(AIM OF THE TASK)
Please return each entry exactly as it appears, but not the pictures.

[Entries taken from a collection]

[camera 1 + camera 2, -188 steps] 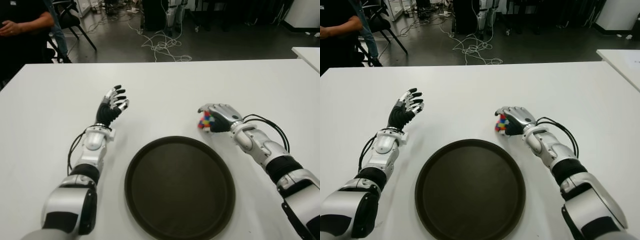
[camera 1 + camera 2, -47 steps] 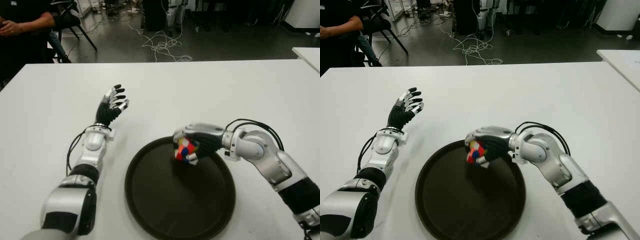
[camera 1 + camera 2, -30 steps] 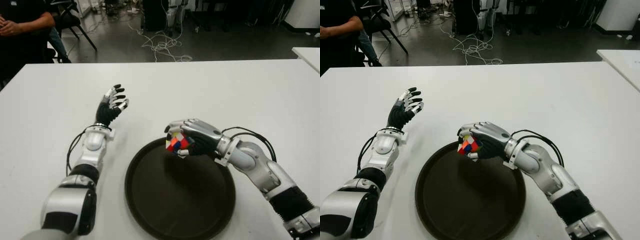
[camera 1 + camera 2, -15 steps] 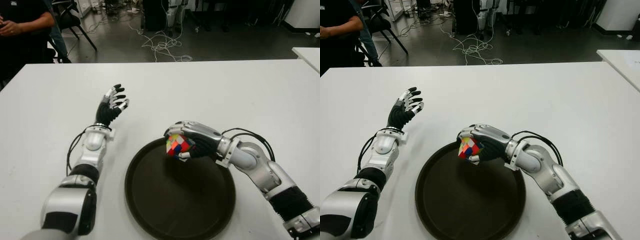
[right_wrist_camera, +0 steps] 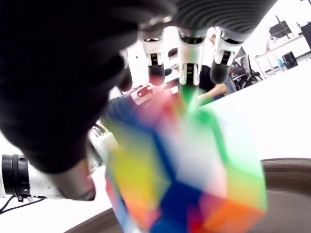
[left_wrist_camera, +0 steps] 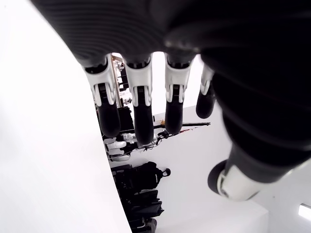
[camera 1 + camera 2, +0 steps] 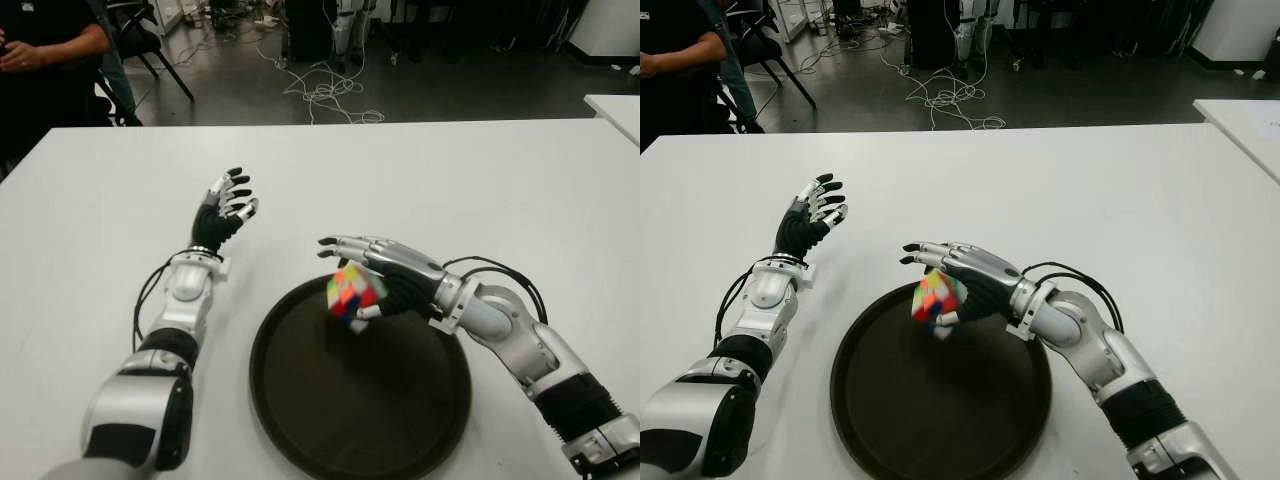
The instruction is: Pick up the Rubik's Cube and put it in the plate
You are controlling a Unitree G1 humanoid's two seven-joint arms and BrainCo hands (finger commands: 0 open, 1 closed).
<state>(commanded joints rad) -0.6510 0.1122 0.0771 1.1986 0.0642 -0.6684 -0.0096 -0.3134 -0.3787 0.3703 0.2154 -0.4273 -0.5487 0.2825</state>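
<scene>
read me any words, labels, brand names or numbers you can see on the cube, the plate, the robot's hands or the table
None can be read.
Rubik's Cube: coloured stickers only, no lettering, below the right hand with its fingers spread.
Plate: plain dark surface, no mark.
Left hand, open, left of the plate: no legible label.
Table: bare white, no print.

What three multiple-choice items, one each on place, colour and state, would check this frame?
1. Where is the Rubik's Cube?
A. over the plate's far rim
B. on the table by the left hand
C. on the floor

2. What colour is the plate?
A. white
B. dark brown
C. red

3. How are the right hand fingers?
A. fisted
B. stretched open
C. hidden

Answers: 1 A, the cube shows above the rim; 2 B, dark against the white table; 3 B, fingers extend past the cube. The left hand shows left of the plate.
</scene>
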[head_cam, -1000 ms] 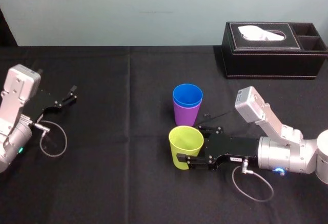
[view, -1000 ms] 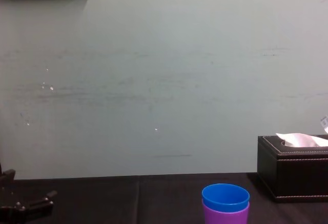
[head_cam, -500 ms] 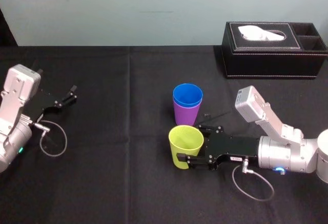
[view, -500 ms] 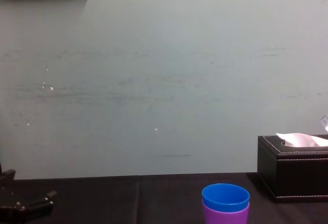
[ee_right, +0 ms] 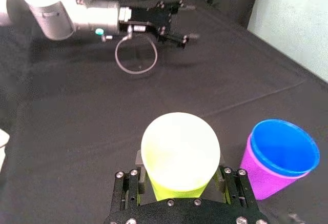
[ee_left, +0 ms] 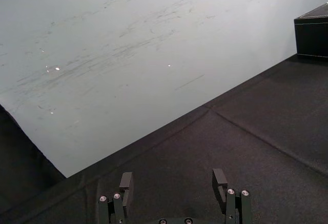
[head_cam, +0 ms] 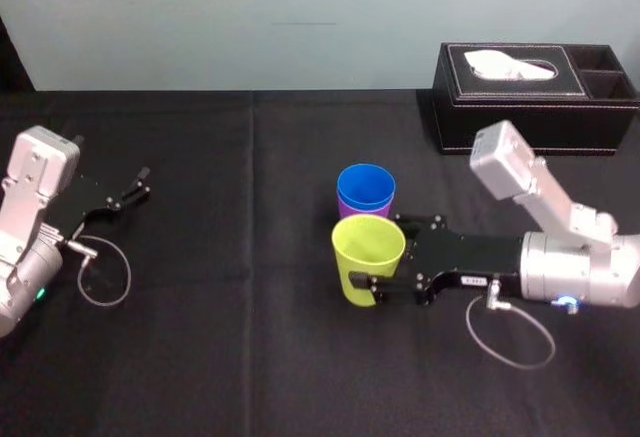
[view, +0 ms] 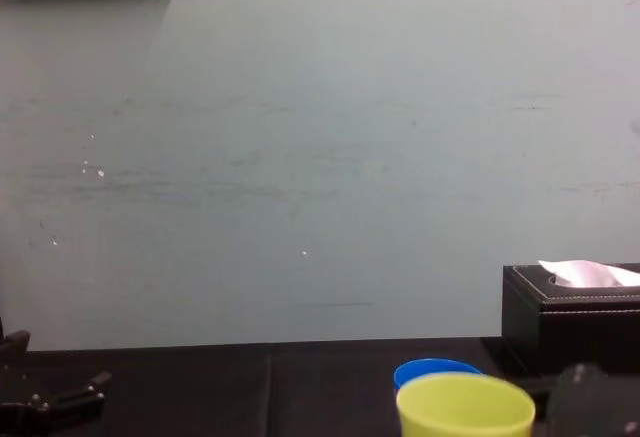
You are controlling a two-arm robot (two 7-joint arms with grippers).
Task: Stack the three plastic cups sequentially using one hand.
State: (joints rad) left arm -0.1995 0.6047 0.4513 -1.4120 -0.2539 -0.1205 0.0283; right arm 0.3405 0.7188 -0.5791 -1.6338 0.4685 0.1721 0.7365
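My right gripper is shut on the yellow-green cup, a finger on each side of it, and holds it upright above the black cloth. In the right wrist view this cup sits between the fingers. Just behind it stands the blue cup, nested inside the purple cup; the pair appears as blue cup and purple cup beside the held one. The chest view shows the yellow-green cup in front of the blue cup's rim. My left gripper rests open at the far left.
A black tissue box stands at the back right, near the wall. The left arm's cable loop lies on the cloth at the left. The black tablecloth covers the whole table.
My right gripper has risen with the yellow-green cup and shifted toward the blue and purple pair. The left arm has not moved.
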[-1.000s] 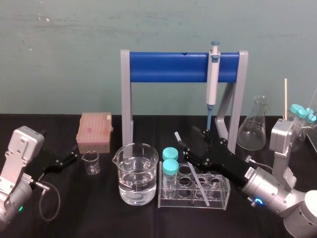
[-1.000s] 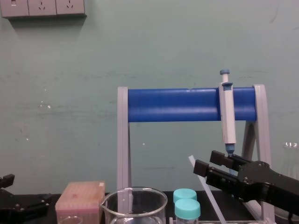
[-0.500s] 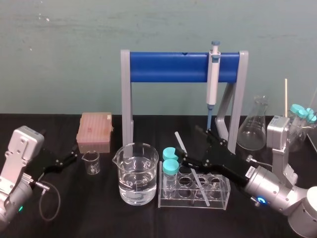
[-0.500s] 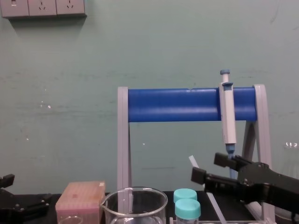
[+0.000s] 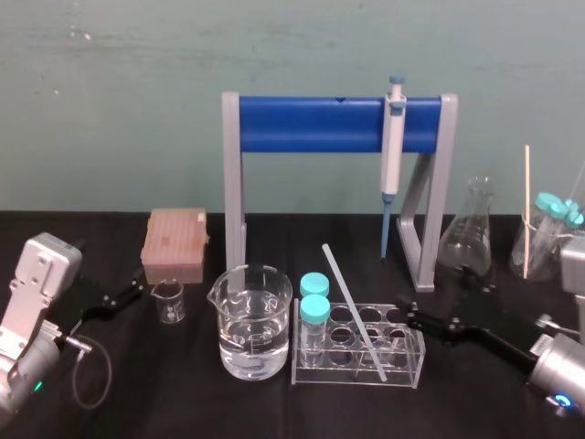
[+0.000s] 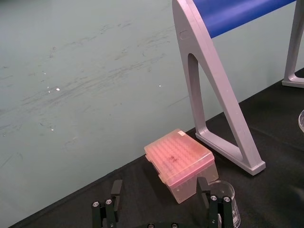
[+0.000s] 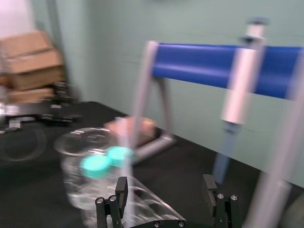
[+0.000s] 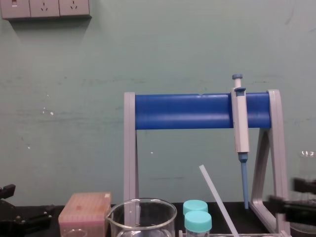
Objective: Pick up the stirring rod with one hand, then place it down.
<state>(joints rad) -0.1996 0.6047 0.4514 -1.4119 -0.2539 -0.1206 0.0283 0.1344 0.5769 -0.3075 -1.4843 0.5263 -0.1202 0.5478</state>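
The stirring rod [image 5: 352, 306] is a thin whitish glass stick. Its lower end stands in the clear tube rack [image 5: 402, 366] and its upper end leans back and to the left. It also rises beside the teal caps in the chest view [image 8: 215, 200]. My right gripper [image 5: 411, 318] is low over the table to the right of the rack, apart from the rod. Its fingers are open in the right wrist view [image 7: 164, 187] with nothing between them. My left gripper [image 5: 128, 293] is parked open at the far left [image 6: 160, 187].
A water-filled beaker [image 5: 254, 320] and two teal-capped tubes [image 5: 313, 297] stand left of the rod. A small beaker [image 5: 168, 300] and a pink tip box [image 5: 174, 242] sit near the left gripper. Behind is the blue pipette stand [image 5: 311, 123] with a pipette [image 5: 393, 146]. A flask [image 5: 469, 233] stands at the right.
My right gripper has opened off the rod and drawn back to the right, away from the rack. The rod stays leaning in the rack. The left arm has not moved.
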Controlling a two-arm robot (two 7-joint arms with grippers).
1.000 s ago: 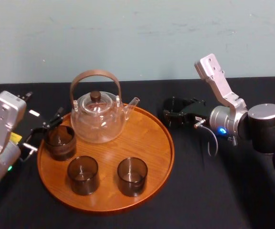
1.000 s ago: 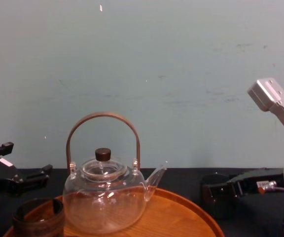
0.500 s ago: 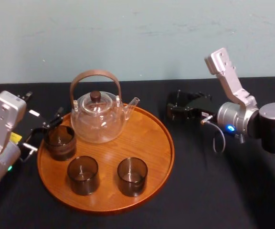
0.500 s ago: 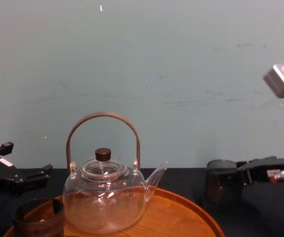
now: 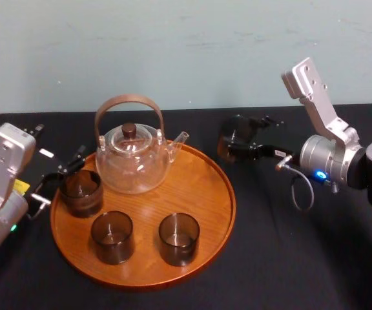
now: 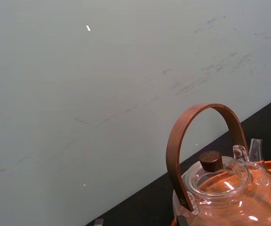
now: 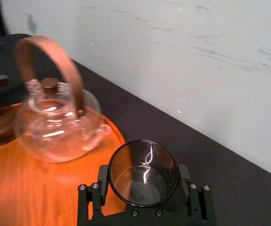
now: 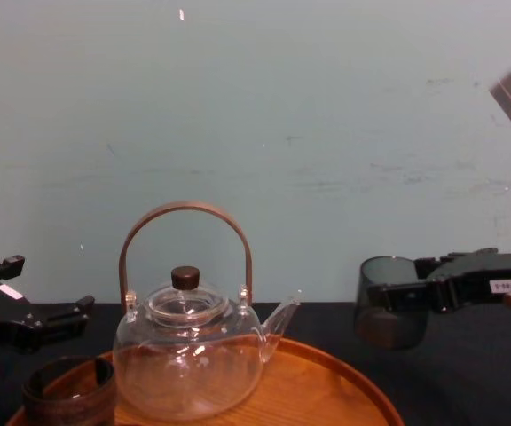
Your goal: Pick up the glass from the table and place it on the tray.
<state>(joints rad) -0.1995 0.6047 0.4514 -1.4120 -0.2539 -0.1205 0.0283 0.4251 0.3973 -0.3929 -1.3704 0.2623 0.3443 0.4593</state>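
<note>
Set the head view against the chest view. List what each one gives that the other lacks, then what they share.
The head view adds two smooth tumblers standing at the near side of the tray, and that tray's whole round rim. The chest view adds the glass seen side-on, its base apparently raised off the table, clamped by the right gripper. Both share the teapot, the ribbed cup, the left gripper open beside that cup, and the glass held near the tray's right rear edge.
</note>
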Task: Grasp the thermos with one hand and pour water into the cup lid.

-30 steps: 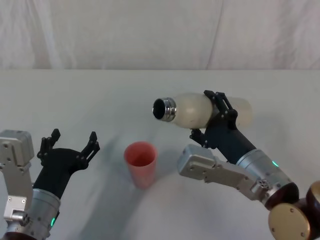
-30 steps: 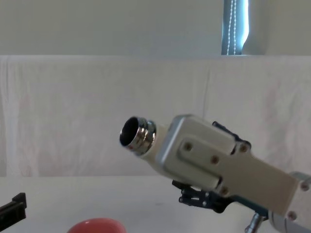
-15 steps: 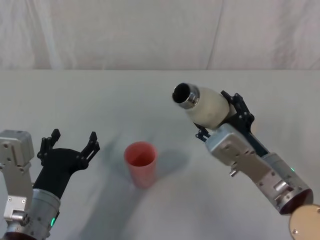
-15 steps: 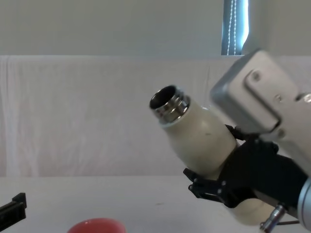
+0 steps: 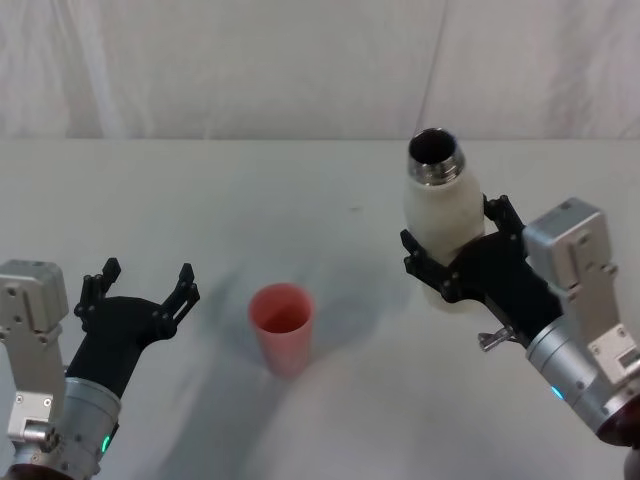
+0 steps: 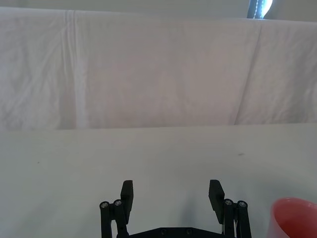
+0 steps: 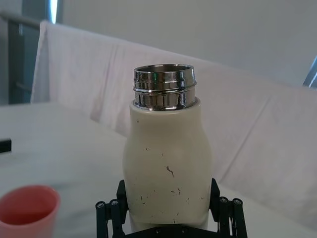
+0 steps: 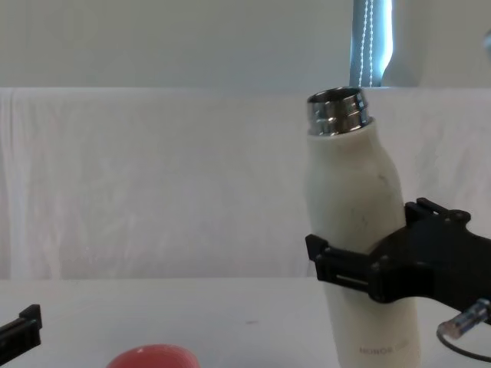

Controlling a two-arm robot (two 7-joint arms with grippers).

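right tool (image 5: 462,262) pinching the thermos (image 5: 440,215) has swung it from tilted to upright.

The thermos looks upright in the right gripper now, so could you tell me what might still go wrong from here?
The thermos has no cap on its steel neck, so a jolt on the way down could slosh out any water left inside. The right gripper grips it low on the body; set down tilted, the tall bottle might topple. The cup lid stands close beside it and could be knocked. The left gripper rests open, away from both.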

(REPLY)
[camera 1 + camera 2, -188 steps] 
[camera 1 + camera 2, -47 steps] 
[camera 1 + camera 2, -30 steps] 
[camera 1 + camera 2, -15 steps] 
[right_wrist_camera, +0 steps] 
[left_wrist_camera, +0 steps] 
[camera 1 + camera 2, +0 steps] 
The instruction is: Pick up the Rubik's Cube and put it in the plate
You are controlling a Unitree G1 humanoid's two seven-joint arms and BrainCo hands (finger commands: 0 open, 1 closed).
<state>(commanded joints rad) -0.6510 0.1122 0.0771 1.1986 0.0642 -0.6684 -0.0096 -0.3134 -0.3787 0.3703 0.2154 -0.4273 -0.5487 0.2825</state>
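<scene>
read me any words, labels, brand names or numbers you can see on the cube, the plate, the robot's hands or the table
None can be read.
Rubik's Cube: coloured stickers only, no lettering, below the right hand with its fingers spread.
Plate: plain dark surface, no mark.
Left hand, open, left of the plate: no legible label.
Table: bare white, no print.

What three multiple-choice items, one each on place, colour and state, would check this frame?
1. Where is the Rubik's Cube?
A. over the plate's far rim
B. on the table by the left hand
C. on the floor

2. What colour is the plate?
A. white
B. dark brown
C. red

3. How are the right hand fingers?
A. fisted
B. stretched open
C. hidden

Answers: 1 A, the cube shows above the rim; 2 B, dark against the white table; 3 B, fingers extend past the cube. The left hand shows left of the plate.
</scene>
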[head_cam, -1000 ms] 
[view, -1000 ms] 
[head_cam, -500 ms] 
[view, -500 ms] 
[ee_right, +0 ms] 
[ee_left, +0 ms] 
[head_cam, +0 ms] 
[view, +0 ms] 
You are controlling a two-arm robot (two 7-joint arms with grippers).
Task: Stack the three plastic cups sequentially using one hand.
State: (joints rad) left arm -0.1995 0.6047 0.4513 -1.4120 -0.2539 -0.1205 0.0283; right arm 0.3405 0.7188 -0.5791 -1.6338 0.4685 0.1721 0.7365
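My right gripper is shut on the yellow-green cup, a finger on each side of it, and holds it upright above the black cloth. In the right wrist view this cup sits between the fingers. Just behind it stands the blue cup, nested inside the purple cup; the pair appears as blue cup and purple cup beside the held one. The chest view shows the yellow-green cup in front of the blue cup's rim. My left gripper rests open at the far left.
A black tissue box stands at the back right, near the wall. The left arm's cable loop lies on the cloth at the left. The black tablecloth covers the whole table.
My right gripper has risen with the yellow-green cup and shifted toward the blue and purple pair. The left arm has not moved.
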[-1.000s] 
[-1.000s] 
[-0.500s] 
[-0.500s] 
[+0.000s] 
[+0.000s] 
[+0.000s] 
[+0.000s] 
Objective: Pick up the stirring rod with one hand, then place it down.
<state>(joints rad) -0.1996 0.6047 0.4514 -1.4119 -0.2539 -0.1206 0.0283 0.1344 0.5769 -0.3075 -1.4843 0.5263 -0.1202 0.5478</state>
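The stirring rod [image 5: 352, 306] is a thin whitish glass stick. Its lower end stands in the clear tube rack [image 5: 402, 366] and its upper end leans back and to the left. It also rises beside the teal caps in the chest view [image 8: 215, 200]. My right gripper [image 5: 411, 318] is low over the table to the right of the rack, apart from the rod. Its fingers are open in the right wrist view [image 7: 164, 187] with nothing between them. My left gripper [image 5: 128, 293] is parked open at the far left [image 6: 160, 187].
A water-filled beaker [image 5: 254, 320] and two teal-capped tubes [image 5: 313, 297] stand left of the rod. A small beaker [image 5: 168, 300] and a pink tip box [image 5: 174, 242] sit near the left gripper. Behind is the blue pipette stand [image 5: 311, 123] with a pipette [image 5: 393, 146]. A flask [image 5: 469, 233] stands at the right.
My right gripper has opened off the rod and drawn back to the right, away from the rack. The rod stays leaning in the rack. The left arm has not moved.
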Controlling a two-arm robot (two 7-joint arms with grippers).
1.000 s ago: 
1.000 s ago: 
0.500 s ago: 
0.500 s ago: 
now: 
now: 
now: 
now: 
Your goal: Pick up the glass from the table and place it on the tray.
<state>(joints rad) -0.1995 0.6047 0.4514 -1.4120 -0.2539 -0.1205 0.0283 0.4251 0.3973 -0.3929 -1.3704 0.2623 0.3443 0.4593</state>
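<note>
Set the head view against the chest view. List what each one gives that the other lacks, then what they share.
The head view adds two smooth tumblers standing at the near side of the tray, and that tray's whole round rim. The chest view adds the glass seen side-on, its base apparently raised off the table, clamped by the right gripper. Both share the teapot, the ribbed cup, the left gripper open beside that cup, and the glass held near the tray's right rear edge.
</note>
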Task: Grasp the thermos with one hand and pour water into the cup lid.

-30 steps: 
-30 steps: 
-15 steps: 
-15 steps: 
+0 steps: 
+0 steps: 
+0 steps: 
+0 steps: 

Controlling a two-arm robot (two 7-joint arms with grippers).

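right tool (image 5: 462,262) pinching the thermos (image 5: 440,215) has swung it from tilted to upright.

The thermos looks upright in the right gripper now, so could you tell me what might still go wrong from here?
The thermos has no cap on its steel neck, so a jolt on the way down could slosh out any water left inside. The right gripper grips it low on the body; set down tilted, the tall bottle might topple. The cup lid stands close beside it and could be knocked. The left gripper rests open, away from both.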

The output requires no additions.